Markov Chains

Khaled Nakhleh included in Stochastic Processes

2021-11-20 863 words 5 minutes

Contents

The document covers both Markov chains in both the discrete and continuous time models.

1. Preamble

A Markov chain is described by,

State space $\mathcal{S}$: Set of all possible states $s$ that the chain can be in.
Transition Kernel\Matrix $\mathbf{P}$: A two-dimensional matrix that stores the probability of going from state $i$ to another state in the state space $j$. State space $\mathcal{S}$ cardinality is $|\mathcal{S}| = N$. The probability is denoted by, $$p_{ij} := Pr(s_{t+1} = j | s_t = i), i,j \in \mathcal{S}$$ where $t$ is the timestep counter for a *discrete* Markov chain.

$$ \mathbf{P} = \begin{bmatrix} p_{11} & p_{12} & \cdots & p_{1N}\\ p_{22} & p_{22} & \ddots & p_{2N}\\ p_{N1} & p_{N2} & \cdots & p_{NN} \end{bmatrix} $$

Note that the row vectors give transition probabilities for a state $i$, which combined with the normalization axiom must give $\sum_{j=1}^{N} p_{ij} = 1 \hspace{1em} \forall i \in \mathcal{S}$.

A self-transition $p_{ii}$ gives the probability of remaining in the same state at the next timestep.

Markov Property

The current transition at timestep $t$ is independent from the history $\mathcal{H}$, where it does not depend on previous timestep transitions $t-1, t-2, \cdots, t=0$. Formally, the probability of transitioning to state $j$ is given by,

$$ p_{ij} = $$ $$ P(s_{t+1} = j | s_t = i_t, s_{t-1} = i_{t-1}, \cdots, s_{t=0} = i_{t=0}) $$ $$ = P(s_{t+1} = j | s_t = i_t) $$

Transition is said to be memoryless for all trajectories' enumerations $i_{t-1}, i_{t-2}, \cdots, i_{t=0}$.

Important note
we are not restricted to only use information given at the current timestep in transitioning. It is possible to perserve the Markov property by designing the state $s_t$ to include past information up to a window $W_t = [t-1, t-2, \cdots, t-|W_t|]$. One popular example is presented in the DQN paper ¹, where the authors used the past three frames as part of the current state. The DQN agent made its decision based on a state constructed from fresh and past information.

State Classifications

2. Discrete-Time Markov Chains (DTMCs)

Let $t = 0,1,\cdots, T$ be the timestep with horizon $T$. A Markov chain transition based on $\mathbf{P}$ in each $t$.

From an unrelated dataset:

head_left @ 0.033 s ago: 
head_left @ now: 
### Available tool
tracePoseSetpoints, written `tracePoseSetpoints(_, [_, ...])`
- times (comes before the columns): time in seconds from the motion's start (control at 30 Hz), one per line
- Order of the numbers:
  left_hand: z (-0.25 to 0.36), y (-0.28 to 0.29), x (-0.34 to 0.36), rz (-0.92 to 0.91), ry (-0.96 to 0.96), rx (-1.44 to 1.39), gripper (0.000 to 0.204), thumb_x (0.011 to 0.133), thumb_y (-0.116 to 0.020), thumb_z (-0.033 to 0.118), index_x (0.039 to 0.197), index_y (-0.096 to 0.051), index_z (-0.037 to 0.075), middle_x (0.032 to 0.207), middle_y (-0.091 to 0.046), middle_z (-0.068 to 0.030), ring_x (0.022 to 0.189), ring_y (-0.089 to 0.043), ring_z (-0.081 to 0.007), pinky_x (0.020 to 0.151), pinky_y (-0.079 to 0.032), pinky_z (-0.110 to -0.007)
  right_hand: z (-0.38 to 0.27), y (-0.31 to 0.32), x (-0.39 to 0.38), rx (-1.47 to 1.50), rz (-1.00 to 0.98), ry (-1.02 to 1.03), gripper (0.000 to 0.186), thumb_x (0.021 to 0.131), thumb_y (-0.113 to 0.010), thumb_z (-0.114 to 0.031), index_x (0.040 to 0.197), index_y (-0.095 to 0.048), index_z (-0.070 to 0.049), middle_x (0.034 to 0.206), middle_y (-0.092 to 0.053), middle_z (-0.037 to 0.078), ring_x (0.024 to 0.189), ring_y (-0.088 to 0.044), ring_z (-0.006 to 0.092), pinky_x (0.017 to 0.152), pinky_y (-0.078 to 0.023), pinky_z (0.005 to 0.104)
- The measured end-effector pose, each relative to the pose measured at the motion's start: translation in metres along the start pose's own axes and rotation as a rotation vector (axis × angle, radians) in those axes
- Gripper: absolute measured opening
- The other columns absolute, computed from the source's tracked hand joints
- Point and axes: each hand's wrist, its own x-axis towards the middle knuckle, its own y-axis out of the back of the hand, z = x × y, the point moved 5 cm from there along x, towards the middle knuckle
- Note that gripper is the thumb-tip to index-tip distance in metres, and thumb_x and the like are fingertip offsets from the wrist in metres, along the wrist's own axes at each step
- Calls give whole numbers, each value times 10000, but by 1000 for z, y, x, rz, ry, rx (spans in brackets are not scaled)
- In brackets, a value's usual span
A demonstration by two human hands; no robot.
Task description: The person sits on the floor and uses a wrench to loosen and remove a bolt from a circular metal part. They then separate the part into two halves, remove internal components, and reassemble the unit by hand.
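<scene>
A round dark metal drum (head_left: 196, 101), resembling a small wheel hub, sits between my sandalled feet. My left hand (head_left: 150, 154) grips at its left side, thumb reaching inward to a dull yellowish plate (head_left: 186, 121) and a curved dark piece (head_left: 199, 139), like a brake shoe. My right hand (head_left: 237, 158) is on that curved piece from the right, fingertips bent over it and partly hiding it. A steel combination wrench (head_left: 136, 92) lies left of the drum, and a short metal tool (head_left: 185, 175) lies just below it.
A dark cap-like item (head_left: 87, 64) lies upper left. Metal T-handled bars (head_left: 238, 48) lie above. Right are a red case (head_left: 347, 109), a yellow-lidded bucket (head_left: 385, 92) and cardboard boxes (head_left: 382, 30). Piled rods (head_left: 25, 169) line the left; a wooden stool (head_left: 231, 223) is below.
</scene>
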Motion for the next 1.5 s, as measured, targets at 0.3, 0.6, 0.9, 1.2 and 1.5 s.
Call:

3. Continuous-Time Markov Chains (CTMCs)

The continuous-time equivalent builds on top of the discrete version, but where a defined timeslots exists in the discrete version, continuous-time take the limit over timeslot interval. The continuous-time version is evaluated for integrals over time.

A stochastic process $X(t)$ is a CTMC if:

Timesteps are $t \in \mathbb{R}$.
Has state spacec $X(t) \in \mathcal{S}$, with $\mathcal{S}$ being a countable set ($|\mathcal{S}|$ either finite or infinite).
Holds the Markov property, $$ Pr(X(t+s) | X(u), u \leq s) $$ $$ = Pr(X(t+s) | X(s)) $$

Meaning that the conditional probability depends only on the current state $X(s)$.

Assumption 1
Non-explosivness For a finite time interval $\delta > 0$, the chain transitions to a finite number of states.

Definitions

Time-homogenous CTMC: if transitions probabilities $Pr(X(t+s) | X(s))$ are independent of time $s$, then the CTMC is time-homogenous.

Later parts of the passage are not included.